PROBLEM STATEMENT:
No picture belongs in the copy. Repeat each line below exactly.

RAW DATA START

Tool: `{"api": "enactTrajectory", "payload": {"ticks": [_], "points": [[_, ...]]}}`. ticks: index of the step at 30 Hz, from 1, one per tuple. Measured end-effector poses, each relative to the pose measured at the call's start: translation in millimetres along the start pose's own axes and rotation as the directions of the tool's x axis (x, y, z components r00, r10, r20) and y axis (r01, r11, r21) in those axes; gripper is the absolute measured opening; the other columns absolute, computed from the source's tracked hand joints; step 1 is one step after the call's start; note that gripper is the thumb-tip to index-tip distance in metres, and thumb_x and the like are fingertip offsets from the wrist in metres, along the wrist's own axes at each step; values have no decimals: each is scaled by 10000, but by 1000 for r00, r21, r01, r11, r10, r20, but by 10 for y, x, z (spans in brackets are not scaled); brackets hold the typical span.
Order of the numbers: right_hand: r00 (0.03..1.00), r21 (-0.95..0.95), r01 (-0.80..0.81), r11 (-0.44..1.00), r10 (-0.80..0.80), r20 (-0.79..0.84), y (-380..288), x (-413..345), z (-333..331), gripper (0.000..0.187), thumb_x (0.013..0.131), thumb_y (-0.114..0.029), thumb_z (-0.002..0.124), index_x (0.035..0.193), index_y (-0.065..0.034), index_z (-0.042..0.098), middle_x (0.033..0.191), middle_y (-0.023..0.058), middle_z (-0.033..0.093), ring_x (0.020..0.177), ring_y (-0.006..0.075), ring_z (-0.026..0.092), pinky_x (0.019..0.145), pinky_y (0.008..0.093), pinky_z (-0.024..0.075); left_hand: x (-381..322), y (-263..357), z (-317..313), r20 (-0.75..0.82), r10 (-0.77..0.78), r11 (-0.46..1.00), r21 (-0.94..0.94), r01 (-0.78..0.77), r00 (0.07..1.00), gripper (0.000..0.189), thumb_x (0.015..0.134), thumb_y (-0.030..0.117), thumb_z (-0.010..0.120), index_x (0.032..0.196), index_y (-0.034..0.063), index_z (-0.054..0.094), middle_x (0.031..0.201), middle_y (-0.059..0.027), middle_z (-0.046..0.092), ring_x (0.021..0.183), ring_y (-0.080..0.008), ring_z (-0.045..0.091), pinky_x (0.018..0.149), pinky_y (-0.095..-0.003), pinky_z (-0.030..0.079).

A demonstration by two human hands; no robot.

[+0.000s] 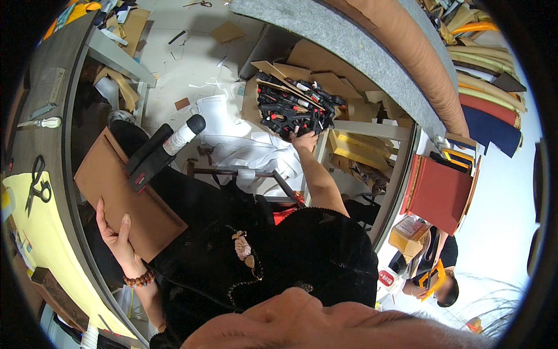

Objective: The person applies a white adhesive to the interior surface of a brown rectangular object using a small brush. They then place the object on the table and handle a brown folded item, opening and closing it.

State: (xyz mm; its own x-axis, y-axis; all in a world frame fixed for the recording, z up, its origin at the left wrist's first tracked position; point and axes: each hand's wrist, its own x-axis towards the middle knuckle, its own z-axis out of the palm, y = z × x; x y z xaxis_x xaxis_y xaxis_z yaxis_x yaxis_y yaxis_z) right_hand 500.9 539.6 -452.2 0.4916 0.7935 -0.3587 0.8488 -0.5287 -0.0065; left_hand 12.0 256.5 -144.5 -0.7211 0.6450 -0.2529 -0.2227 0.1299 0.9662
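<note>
My left hand (115, 235) holds a flat brown leather-like panel (135, 205) by its lower edge, the thumb on its face. A black clamp with a white-labelled handle (168, 150) grips the panel's upper edge. My right hand (304, 140) reaches to the near rim of a cardboard box heaped with black clamps that have red parts (290, 107). Its fingertips are at the clamps, partly hidden among them, so whether they grip one cannot be told. Cardboard strips lie among the clamps.
On the left bench (56, 152) lie black scissors (39, 187), a white-handled tool (41, 123) and yellow sheet material (43, 248). A brown roll (405, 61) rests on a grey felt-covered table (322, 32). White material (257, 152) covers some floor. A person (440, 279) works at right.
</note>
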Motion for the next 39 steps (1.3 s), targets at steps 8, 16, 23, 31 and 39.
{"api": "enactTrajectory", "payload": {"ticks": [8, 16, 23, 31, 39], "points": [[991, -72, 87, 994, -80, 103, 206, 338, 279, 1049, 650, -663, 810, 1369, 25, 480, 1362, 228, 521, 1307, 380, 484, 1115, 433, 391, 22, 67, 123, 7, -73, 997, -23, 73, 997, 674, 841, -102, 669, 1463, 37, 449, 1449, -127, 510, 1275, -218, 543, 1091, -347, 436], [961, 302, -56, 952, 133, -242, 68, 289, -120, 1059, 678, -588, 825, 1367, 84, 382, 1344, 268, 427, 1253, 454, 451, 1050, 520, 418, 157, -29, 168, 19, 2, 1000, -17, -2, 1000, 678, 810, -109, 724, 1430, 51, 500, 1431, -78, 524, 1255, -188, 549, 1065, -325, 448], [739, 438, 193, 878, 164, -653, -302, -230, -519, 882, 718, -340, 847, 1396, 21, 413, 1317, 255, 458, 1262, 437, 442, 1090, 527, 380, 133, 125, 234, 65, -1, 987, -162, 11, 998, 665, 825, -147, 695, 1427, 56, 498, 1395, -96, 556, 1228, -191, 575, 1047, -336, 474], [562, 814, 533, -230, -623, -544, -2248, -2508, -1111, 743, 713, -87, 789, 1371, -3, 453, 1263, 129, 529, 1140, 256, 541, 979, 380, 467, -246, 448, -156, -26, 84, 961, -261, -88, 996, 707, 806, -139, 701, 1442, 65, 469, 1339, -79, 596, 1212, -177, 580, 1046, -337, 462], [-376, 588, 460, -665, -746, -550, -3710, -4936, -1306, 621, 759, -170, 802, 1290, -8, 526, 1251, 158, 582, 1159, 329, 564, 1025, 433, 422, -972, 686, -810, -437, 197, 882, -311, -353, 877, 748, 810, -99, 700, 1482, 65, 416, 1431, -116, 511, 1281, -241, 538, 1079, -380, 456]]}}
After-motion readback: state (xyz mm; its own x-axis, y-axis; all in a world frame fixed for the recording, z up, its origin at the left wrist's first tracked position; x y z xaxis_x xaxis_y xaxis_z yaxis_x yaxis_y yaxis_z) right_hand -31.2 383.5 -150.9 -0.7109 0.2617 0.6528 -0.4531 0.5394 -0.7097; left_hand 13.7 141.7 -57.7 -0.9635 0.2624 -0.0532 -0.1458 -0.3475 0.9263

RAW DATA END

RESULT OF THIS TASK:
Tool: `{"api": "enactTrajectory", "payload": {"ticks": [_], "points": [[_, ...]]}}`. ticks: index of the step at 30 Hz, from 1, one per tuple. Measured end-effector poses, each relative to the pose measured at the call's start: translation in millimetres along the start pose's own axes and rotation as the directions of the tool's x axis (x, y, z components r00, r10, r20) and y axis (r01, r11, r21) in those axes; gripper is the absolute measured opening; the other columns absolute, computed from the source's tracked hand joints; step 1 is one step after the call's start; note that gripper is the thumb-tip to index-tip distance in metres, and thumb_x and the like are fingertip offsets from the wrist in metres, along the wrist's own axes at each step; values have no decimals: each is scaled by 10000, but by 1000 for r00, r21, r01, r11, r10, r20, but by 10 for y, x, z (spans in brackets are not scaled); brackets hold the typical span.
Order of the numbers: right_hand: r00 (0.03..1.00), r21 (-0.95..0.95), r01 (-0.80..0.81), r11 (-0.44..1.00), r10 (-0.80..0.80), r20 (-0.79..0.84), y (-380..288), x (-413..345), z (-333..331), gripper (0.000..0.187), thumb_x (0.013..0.131), thumb_y (-0.114..0.029), thumb_z (-0.002..0.124), index_x (0.035..0.193), index_y (-0.065..0.034), index_z (-0.042..0.098), middle_x (0.033..0.191), middle_y (-0.023..0.058), middle_z (-0.033..0.093), ring_x (0.020..0.177), ring_y (-0.006..0.075), ring_z (-0.026..0.092), pinky_x (0.019..0.145), pinky_y (0.008..0.093), pinky_z (-0.024..0.075); left_hand: x (-381..322), y (-263..357), z (-317..313), r20 (-0.75..0.82), r10 (-0.77..0.78), r11 (-0.46..1.00), r21 (-0.94..0.94), r01 (-0.78..0.77), r00 (0.07..1.00), gripper (0.000..0.189), thumb_x (0.015..0.134), thumb_y (-0.030..0.117), thumb_z (-0.010..0.120), index_x (0.032..0.196), index_y (-0.034..0.063), index_z (-0.054..0.094), middle_x (0.031..0.201), middle_y (-0.059..0.027), middle_z (-0.046..0.092), ring_x (0.021..0.183), ring_y (-0.080..0.008), ring_z (-0.045..0.091), pinky_x (0.018..0.149), pinky_y (-0.095..-0.003), pinky_z (-0.030..0.079).

A demonstration by two human hands; no robot.

[+0.000s] 

Objective: The person applies a white adhesive to the interior surface of a brown rectangular object using a small brush. They then place the object on the table and handle a brown folded item, opening and closing it.

State: (xyz mm; its own x-axis, y-axis; all in a world frame fixed for the recording, z up, its origin at the left wrist's first tracked position; point and axes: each hand's wrist, its own x-axis towards the middle knuckle, its own z-axis out of the palm, y = z × x; x y z xaxis_x xaxis_y xaxis_z yaxis_x yaxis_y yaxis_z) right_hand 500.9 539.6 -452.2 0.4916 0.7935 -0.3587 0.8488 -0.5287 -0.0065; left_hand 12.0 256.5 -144.5 -0.7211 0.6450 -0.2529 -0.2227 0.1299 0.9662
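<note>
My left hand (115, 235) holds a flat brown leather-like panel (135, 205) by its lower edge, the thumb on its face. A black clamp with a white-labelled handle (168, 150) grips the panel's upper edge. My right hand (304, 140) reaches to the near rim of a cardboard box heaped with black clamps that have red parts (290, 107). Its fingertips are at the clamps, partly hidden among them, so whether they grip one cannot be told. Cardboard strips lie among the clamps.
On the left bench (56, 152) lie black scissors (39, 187), a white-handled tool (41, 123) and yellow sheet material (43, 248). A brown roll (405, 61) rests on a grey felt-covered table (322, 32). White material (257, 152) covers some floor. A person (440, 279) works at right.
</note>
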Motion for the next 39 steps (1.3 s), targets at steps 8, 16, 23, 31 and 39.
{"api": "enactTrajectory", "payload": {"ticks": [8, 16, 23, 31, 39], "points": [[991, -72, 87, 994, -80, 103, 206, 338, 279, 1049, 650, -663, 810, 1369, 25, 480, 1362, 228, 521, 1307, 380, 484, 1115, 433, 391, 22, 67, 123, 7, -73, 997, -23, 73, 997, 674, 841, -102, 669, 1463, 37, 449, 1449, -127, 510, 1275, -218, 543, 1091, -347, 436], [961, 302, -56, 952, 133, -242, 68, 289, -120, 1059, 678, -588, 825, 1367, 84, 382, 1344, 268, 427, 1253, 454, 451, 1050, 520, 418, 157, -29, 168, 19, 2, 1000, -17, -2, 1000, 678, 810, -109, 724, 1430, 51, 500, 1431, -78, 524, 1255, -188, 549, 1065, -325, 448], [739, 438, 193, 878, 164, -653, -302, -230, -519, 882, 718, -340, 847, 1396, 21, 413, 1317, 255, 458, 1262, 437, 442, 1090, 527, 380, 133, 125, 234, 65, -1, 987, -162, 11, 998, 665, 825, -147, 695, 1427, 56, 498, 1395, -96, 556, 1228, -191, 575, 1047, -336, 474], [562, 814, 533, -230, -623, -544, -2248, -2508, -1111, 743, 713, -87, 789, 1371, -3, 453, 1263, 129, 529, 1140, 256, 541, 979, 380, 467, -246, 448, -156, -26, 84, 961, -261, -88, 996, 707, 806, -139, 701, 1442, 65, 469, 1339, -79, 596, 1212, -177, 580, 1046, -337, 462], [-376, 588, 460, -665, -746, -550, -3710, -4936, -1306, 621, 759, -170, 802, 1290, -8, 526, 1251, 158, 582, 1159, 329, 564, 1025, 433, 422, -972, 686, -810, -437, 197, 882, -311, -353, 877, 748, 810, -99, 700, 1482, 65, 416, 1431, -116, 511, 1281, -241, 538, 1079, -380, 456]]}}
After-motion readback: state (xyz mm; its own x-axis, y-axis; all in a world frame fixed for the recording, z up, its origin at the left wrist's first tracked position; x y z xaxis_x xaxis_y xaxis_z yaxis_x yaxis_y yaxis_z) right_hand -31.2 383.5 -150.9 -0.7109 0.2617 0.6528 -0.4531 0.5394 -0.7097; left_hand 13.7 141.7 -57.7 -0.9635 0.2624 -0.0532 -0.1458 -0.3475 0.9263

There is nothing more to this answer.